EXERCISE:
Retype the material, please. Every line must match.

DATA SHOWN:

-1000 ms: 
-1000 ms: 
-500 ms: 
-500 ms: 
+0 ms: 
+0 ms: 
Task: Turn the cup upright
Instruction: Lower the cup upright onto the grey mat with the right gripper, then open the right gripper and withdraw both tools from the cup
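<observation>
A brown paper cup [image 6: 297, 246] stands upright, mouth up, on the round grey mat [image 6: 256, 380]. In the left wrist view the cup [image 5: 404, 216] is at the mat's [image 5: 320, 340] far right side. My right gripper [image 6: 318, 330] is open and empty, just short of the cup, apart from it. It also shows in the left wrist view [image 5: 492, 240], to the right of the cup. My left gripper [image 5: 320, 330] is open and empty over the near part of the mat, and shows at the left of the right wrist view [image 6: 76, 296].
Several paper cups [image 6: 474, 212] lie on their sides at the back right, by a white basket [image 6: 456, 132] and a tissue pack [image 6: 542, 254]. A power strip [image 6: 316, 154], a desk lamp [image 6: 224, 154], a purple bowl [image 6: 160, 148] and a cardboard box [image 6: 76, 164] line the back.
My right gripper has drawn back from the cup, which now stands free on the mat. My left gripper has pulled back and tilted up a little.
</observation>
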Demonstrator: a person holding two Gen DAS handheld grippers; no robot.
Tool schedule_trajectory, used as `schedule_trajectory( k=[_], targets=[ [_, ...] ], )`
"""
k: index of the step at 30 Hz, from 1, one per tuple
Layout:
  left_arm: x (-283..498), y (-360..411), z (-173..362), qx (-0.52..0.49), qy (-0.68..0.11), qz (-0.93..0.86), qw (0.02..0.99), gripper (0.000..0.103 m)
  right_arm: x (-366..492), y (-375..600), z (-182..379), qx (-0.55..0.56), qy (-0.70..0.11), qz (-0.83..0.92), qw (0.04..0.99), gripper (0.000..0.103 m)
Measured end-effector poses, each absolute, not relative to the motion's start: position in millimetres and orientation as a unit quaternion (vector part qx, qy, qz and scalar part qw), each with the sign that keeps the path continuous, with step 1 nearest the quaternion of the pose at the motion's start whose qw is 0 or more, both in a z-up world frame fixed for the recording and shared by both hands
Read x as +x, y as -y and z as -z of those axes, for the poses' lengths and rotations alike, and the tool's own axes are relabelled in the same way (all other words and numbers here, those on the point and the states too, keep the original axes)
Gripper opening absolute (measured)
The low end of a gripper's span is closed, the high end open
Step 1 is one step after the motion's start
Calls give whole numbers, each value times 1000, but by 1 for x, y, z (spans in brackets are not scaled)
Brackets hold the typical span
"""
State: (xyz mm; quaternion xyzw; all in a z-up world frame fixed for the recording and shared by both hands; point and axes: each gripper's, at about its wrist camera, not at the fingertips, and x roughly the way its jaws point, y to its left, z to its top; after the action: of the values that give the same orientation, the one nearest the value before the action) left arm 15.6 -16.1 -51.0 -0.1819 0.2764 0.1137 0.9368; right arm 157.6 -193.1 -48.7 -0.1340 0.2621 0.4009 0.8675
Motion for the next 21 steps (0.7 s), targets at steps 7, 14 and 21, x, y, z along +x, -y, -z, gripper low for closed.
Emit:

OUTPUT OF THE EXERCISE:
-1000 ms: 
-1000 ms: 
-500 ms: 
-500 ms: 
+0 ms: 
+0 ms: 
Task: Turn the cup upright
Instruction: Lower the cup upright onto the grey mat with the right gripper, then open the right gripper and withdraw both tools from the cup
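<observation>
A brown paper cup [image 6: 297, 246] stands upright, mouth up, on the round grey mat [image 6: 256, 380]. In the left wrist view the cup [image 5: 404, 216] is at the mat's [image 5: 320, 340] far right side. My right gripper [image 6: 318, 330] is open and empty, just short of the cup, apart from it. It also shows in the left wrist view [image 5: 492, 240], to the right of the cup. My left gripper [image 5: 320, 330] is open and empty over the near part of the mat, and shows at the left of the right wrist view [image 6: 76, 296].
Several paper cups [image 6: 474, 212] lie on their sides at the back right, by a white basket [image 6: 456, 132] and a tissue pack [image 6: 542, 254]. A power strip [image 6: 316, 154], a desk lamp [image 6: 224, 154], a purple bowl [image 6: 160, 148] and a cardboard box [image 6: 76, 164] line the back.
My right gripper has drawn back from the cup, which now stands free on the mat. My left gripper has pulled back and tilted up a little.
</observation>
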Demonstrator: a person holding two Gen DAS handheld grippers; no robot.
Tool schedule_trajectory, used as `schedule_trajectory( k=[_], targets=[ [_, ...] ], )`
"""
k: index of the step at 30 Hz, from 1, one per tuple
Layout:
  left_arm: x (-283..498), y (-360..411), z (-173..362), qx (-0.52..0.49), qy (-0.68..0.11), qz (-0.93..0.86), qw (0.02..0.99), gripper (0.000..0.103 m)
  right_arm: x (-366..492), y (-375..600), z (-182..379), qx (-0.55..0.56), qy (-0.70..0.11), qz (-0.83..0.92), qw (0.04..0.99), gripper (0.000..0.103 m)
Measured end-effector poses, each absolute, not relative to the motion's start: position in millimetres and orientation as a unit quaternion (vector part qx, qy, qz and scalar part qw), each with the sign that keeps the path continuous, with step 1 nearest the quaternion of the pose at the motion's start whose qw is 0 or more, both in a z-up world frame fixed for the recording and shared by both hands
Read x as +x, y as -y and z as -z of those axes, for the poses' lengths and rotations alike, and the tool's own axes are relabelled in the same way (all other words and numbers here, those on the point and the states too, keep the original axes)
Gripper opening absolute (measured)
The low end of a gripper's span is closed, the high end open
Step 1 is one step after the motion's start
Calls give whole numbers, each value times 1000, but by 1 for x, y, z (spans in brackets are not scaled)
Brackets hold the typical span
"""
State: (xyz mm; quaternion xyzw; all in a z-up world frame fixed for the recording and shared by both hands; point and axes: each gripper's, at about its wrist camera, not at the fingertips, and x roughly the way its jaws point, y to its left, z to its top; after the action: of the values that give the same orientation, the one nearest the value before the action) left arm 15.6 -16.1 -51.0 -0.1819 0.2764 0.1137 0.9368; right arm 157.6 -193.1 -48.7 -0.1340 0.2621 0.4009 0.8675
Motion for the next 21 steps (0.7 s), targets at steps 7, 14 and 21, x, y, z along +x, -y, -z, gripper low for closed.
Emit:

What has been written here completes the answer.